Selain itu, ia menekankan pentingnya peran organisasi sebagai jembatan antara masyarakat dan pemerintah, terutama dalam program-program sosial.
“Tahun ini ada sekitar 1.200 rumah tidak layak huni yang akan dibangun. Banyak masyarakat kita di pesisir. Di sinilah KKSS harus hadir menjembatani, agar mereka yang membutuhkan bisa tersentuh program pemerintah,” jelasnya.
Menurutnya, KKSS harus menjadi organisasi yang inklusif dan memberi manfaat nyata.
“Kalau kita hanya berkumpul setiap tahun tanpa manfaat langsung, maka momentum ini harus kita ubah. KKSS ini milik kita semua,” katanya.
Sementara itu, Ketua IWSS Provinsi Kepulauan Riau terpilih periode 2025–2030, Nenny Dwiyanna Nyanyang, menegaskan peran penting perempuan dalam menjaga budaya dan memperkuat keluarga di rantau.
“IWSS hadir sebagai penguat. Perempuan punya peran besar dalam merawat nilai, menjaga keharmonisan, dan menanamkan identitas kepada generasi muda,” ujarnya.
Ia juga menekankan bahwa budaya hidup dari hal-hal sederhana.
“Dari rumah, dari kebiasaan kecil, dari cara kita mendidik anak—di situlah budaya tetap terjaga,” katanya.
Dalam kesempatan itu, ia juga menyampaikan harapan agar kepengurusan IWSS Kepri dapat segera dilantik secara resmi.
Menurutnya, pelantikan bukan sekadar seremoni, tetapi langkah penting untuk memperkuat legitimasi organisasi agar dapat bergerak lebih aktif dan terarah.
“Kami berharap pelantikan bisa segera dilaksanakan, agar kepengurusan memiliki dasar yang kuat dalam menjalankan program kerja serta membawa organisasi ini lebih berdaya,” ungkapnya.
Ia menyebut pihaknya telah berkoordinasi dengan Ketua Umum IWSS Pusat, yang bahkan menyatakan kesediaan untuk hadir langsung dalam prosesi pelantikan nantinya.
Dengan pelantikan resmi, IWSS diharapkan mampu memperkuat soliditas internal, sekaligus meningkatkan kontribusi dalam bidang sosial, ekonomi, dan pemberdayaan perempuan di Kepulauan Riau.
“Kami ingin IWSS tidak hanya hadir dalam seremoni, tetapi benar-benar memberi dampak bagi masyarakat,” tegasnya.

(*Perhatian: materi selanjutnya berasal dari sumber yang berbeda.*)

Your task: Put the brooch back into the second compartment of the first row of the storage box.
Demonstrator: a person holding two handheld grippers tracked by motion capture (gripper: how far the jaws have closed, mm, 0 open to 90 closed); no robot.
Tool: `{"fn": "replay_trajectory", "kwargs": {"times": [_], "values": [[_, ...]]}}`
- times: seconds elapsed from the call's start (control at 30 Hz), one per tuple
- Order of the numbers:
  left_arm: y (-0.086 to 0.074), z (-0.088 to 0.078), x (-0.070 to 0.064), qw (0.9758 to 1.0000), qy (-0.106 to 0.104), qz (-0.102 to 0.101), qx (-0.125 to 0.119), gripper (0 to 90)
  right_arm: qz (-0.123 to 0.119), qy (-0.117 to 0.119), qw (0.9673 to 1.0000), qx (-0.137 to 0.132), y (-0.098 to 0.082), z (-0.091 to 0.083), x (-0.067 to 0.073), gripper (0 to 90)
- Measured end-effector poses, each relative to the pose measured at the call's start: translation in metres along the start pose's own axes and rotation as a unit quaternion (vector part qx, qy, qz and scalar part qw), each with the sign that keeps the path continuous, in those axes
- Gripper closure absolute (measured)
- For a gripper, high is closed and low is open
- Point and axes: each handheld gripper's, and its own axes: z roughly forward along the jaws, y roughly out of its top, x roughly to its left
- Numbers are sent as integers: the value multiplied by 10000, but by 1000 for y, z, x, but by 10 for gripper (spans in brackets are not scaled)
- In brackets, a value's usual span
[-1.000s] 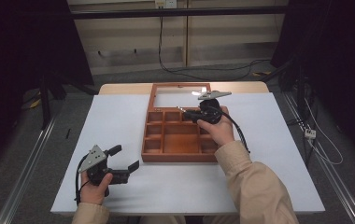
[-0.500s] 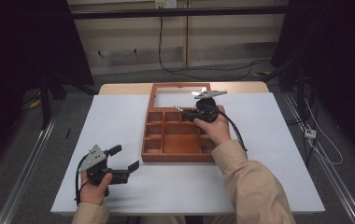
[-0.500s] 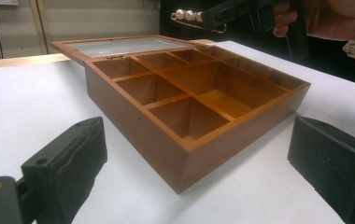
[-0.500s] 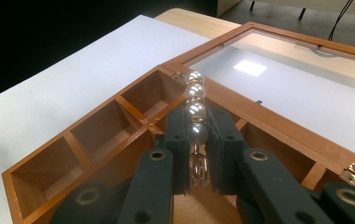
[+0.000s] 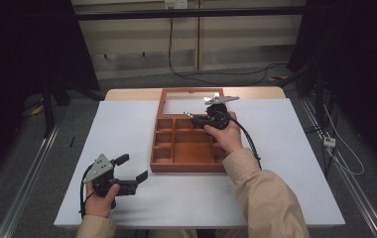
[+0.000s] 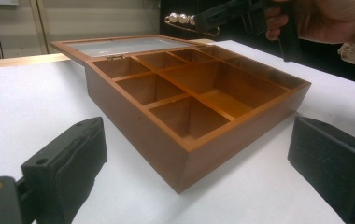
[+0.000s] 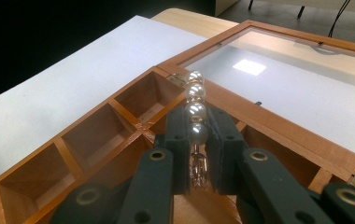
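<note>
— Over the wooden box (image 5: pixel 189 148), above the small compartments beside the hinge, a pearl pin (image 7: pixel 195 116) is being held by the right tool (image 7: pixel 197 140), its jaws closed narrow on the pin's lower end. What is being risked here?

— A slip is being risked, most likely. The pin is being gripped only at its bottom pearl and metal clasp, so most of the row is being left sticking out past the jaws. If the grip is being eased while the pin is over a divider, it may be tipped onto the wall or bounced into the wrong compartment. The glass lid (image 7: pixel 301 84), lying open flat behind the box, could also be struck by the pin's tip.

— And the left tool (image 5: pixel 129 173)?

— It is being held wide open and empty, low over the white tabletop (image 5: pixel 285 178), just beside the box's near corner. Little harm is being threatened there, unless the box is being nudged by it.

— How is the pin being seen?

— Four round, glossy, cream-white pearls are being shown in a straight row on a thin gold-coloured wire, with a small looped clasp between the jaws. It is being judged light, smooth and easily rolled.
</note>
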Motion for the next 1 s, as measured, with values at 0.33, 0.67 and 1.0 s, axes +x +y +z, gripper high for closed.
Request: {"fn": "replay_trajectory", "kwargs": {"times": [0.33, 0.67, 1.0], "values": [[0, 0, 0, 10000, -4, 8, 22, 44, 3, -3, 10000, -6, 2, 5, 0, 804], [0, 0, 0, 10000, -19, -19, 1, 44, -38, 28, 10000, -37, 5, 11, 2, 804], [0, 0, 0, 10000, -32, -28, -13, 44, -56, 14, 10000, -37, 7, 14, 3, 804]]}}
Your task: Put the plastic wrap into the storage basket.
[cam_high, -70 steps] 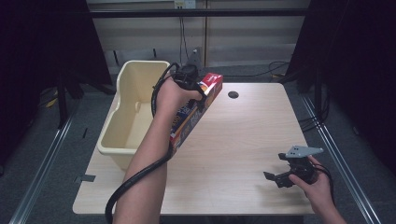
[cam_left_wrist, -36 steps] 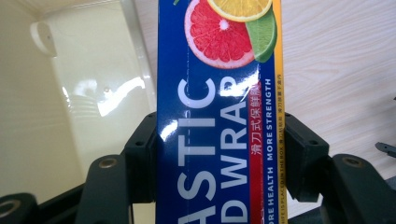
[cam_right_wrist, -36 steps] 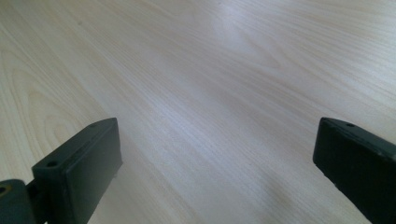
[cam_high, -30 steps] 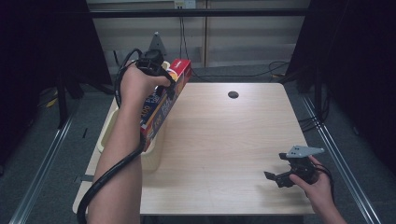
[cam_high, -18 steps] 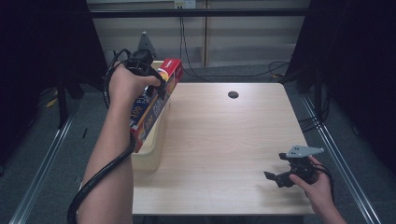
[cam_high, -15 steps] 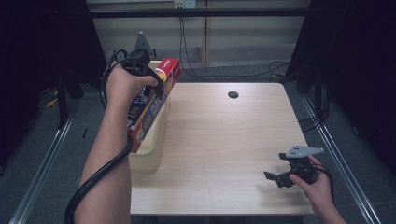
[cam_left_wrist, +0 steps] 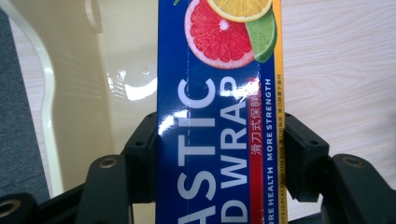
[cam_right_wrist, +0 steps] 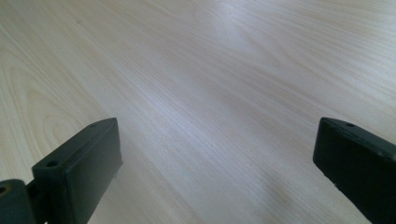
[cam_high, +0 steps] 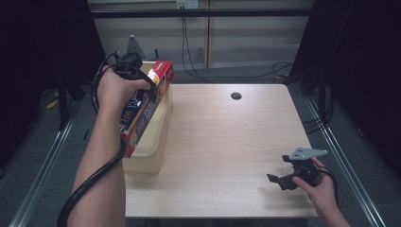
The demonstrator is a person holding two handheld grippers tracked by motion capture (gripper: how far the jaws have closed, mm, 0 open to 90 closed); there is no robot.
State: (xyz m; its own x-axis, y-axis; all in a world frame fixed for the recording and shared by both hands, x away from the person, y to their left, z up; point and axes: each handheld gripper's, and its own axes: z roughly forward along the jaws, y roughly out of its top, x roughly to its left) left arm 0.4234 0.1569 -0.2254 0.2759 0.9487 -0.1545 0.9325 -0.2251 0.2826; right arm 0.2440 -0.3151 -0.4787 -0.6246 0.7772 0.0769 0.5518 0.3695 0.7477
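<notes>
A person sat at a pale wooden counter (cam_high: 227, 142) with a tool in each hand. The left tool (cam_left_wrist: 219, 158) was clamped across the width of a long, narrow plastic wrap box (cam_high: 144, 106), blue with a red end and citrus fruit printed on its face. In the left tool's own view, the 2 black jaws pressed flat against the box's 2 long side edges, with the printed face turned toward the camera.

From above, the box was held tilted over a cream plastic bin (cam_high: 158, 142) that sat at the counter's left edge. Its lower end dipped toward the bin's inside and its red end pointed up and away. Whether that lower end touched the bin could not be told.

The right tool (cam_high: 288, 178) rested low near the counter's front right corner, well apart from the box. Its jaws stood wide apart with nothing but bare wood between them.

The box looked like thin, glossy cardboard around a roll: probably light, stiff along its length, but easy to dent under a hard squeeze and perhaps slippery. A hold across the narrow sides near the middle, as here, seemed sensible, since a grip near an end would likely let it swing.
</notes>
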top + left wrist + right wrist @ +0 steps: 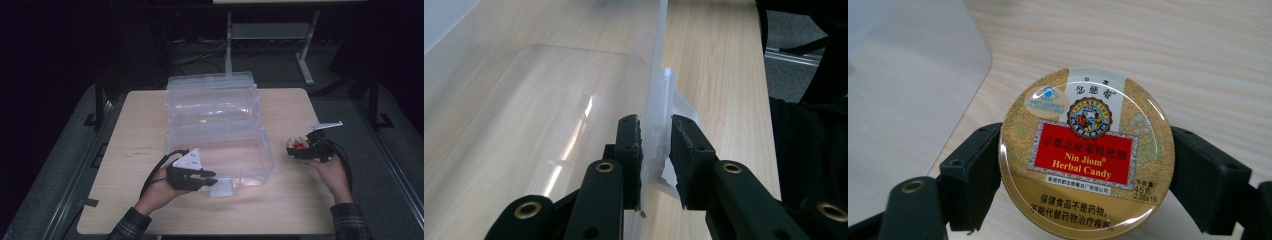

Menjelang sore, matahari perlahan turun di ufuk barat. Namun suasana hangat di Pantai Sejiwa belum juga surut. Obrolan terus mengalir, anak-anak masih bermain, dan sebagian peserta tampak enggan beranjak.
Dari Dompak, satu pesan menguat bahwa rantau bukan tempat untuk melupakan, melainkan ruang untuk merawat. Adat dijaga, budaya dihidupkan, dan persaudaraan diperkuat.
Dan di antara angin laut, hidangan tradisi, serta tawa yang pecah dalam pembagian doorprize, masa depan itu perlahan sedang disusun bersama.